# [TASK PROMPT]
Begin at the first line of the records below and, please, give each line again exactly until the line with "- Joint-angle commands" is included.

------------------------------------------------

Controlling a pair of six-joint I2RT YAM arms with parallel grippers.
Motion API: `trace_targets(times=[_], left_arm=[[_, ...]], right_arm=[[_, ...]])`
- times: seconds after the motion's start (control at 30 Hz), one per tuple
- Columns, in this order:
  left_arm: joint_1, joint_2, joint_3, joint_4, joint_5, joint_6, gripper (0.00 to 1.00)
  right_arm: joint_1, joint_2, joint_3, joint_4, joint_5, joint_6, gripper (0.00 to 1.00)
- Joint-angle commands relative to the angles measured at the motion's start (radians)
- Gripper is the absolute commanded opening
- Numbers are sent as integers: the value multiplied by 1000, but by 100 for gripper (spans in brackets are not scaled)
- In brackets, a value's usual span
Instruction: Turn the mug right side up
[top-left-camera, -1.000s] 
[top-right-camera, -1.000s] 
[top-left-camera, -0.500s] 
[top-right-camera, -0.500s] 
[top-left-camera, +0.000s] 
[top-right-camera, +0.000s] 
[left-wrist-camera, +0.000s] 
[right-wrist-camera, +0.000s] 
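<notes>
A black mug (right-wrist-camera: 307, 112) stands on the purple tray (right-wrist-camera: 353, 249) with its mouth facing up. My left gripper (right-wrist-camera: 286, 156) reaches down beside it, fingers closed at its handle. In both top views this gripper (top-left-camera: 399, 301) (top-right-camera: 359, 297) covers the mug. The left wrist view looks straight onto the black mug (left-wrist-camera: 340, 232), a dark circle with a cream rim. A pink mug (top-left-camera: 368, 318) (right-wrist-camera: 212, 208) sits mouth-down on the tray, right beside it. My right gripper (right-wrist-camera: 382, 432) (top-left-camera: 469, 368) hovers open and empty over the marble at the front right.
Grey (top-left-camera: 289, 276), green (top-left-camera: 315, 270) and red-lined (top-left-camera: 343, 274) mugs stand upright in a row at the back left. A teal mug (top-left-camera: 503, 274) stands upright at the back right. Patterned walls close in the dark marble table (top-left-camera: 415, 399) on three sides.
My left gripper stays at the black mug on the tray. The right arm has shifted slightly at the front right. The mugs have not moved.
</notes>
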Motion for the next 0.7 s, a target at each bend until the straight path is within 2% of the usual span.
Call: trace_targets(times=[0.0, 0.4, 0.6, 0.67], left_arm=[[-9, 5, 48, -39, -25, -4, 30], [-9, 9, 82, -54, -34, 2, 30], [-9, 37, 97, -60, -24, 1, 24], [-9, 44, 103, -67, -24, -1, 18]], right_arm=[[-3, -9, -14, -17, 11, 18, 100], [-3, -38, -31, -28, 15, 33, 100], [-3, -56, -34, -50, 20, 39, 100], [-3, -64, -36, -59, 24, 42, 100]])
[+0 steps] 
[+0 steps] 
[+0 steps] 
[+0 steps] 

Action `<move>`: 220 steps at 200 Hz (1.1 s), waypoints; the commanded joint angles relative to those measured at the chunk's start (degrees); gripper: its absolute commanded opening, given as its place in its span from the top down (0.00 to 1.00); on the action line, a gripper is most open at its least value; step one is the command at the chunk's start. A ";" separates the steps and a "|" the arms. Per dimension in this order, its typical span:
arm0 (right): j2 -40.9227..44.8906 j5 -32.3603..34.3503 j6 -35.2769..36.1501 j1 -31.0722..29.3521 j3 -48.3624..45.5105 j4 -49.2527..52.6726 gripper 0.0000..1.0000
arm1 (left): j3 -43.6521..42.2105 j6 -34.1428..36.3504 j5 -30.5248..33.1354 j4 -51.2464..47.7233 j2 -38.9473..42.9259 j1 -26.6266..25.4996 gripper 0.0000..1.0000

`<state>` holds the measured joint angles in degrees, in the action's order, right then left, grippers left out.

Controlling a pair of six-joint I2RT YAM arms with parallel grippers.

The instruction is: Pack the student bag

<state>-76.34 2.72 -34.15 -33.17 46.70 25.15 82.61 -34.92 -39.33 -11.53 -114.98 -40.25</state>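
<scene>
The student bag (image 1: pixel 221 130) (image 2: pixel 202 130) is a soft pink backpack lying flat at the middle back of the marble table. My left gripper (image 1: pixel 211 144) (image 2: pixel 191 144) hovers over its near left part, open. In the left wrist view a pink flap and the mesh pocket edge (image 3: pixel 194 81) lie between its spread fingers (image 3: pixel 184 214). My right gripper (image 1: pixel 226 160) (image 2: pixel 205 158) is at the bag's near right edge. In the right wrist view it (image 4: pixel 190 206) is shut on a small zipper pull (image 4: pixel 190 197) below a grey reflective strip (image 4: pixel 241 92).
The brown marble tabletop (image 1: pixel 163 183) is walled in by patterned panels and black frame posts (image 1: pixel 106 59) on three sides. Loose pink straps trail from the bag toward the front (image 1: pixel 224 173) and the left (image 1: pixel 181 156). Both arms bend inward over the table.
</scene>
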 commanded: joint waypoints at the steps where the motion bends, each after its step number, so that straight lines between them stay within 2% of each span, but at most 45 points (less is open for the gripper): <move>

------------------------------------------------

# [EXERCISE SOLUTION]
Controlling a pair of six-joint I2RT YAM arms with parallel grippers.
Motion API: `trace_targets(times=[_], left_arm=[[_, ...]], right_arm=[[_, ...]])`
- times: seconds after the motion's start (control at 30 Hz), one per tuple
- Columns, in this order:
  left_arm: joint_1, joint_2, joint_3, joint_4, joint_5, joint_6, gripper (0.00 to 1.00)
  right_arm: joint_1, joint_2, joint_3, joint_4, joint_5, joint_6, gripper (0.00 to 1.00)
- Joint-angle commands relative to the angles measured at the motion's start (radians)

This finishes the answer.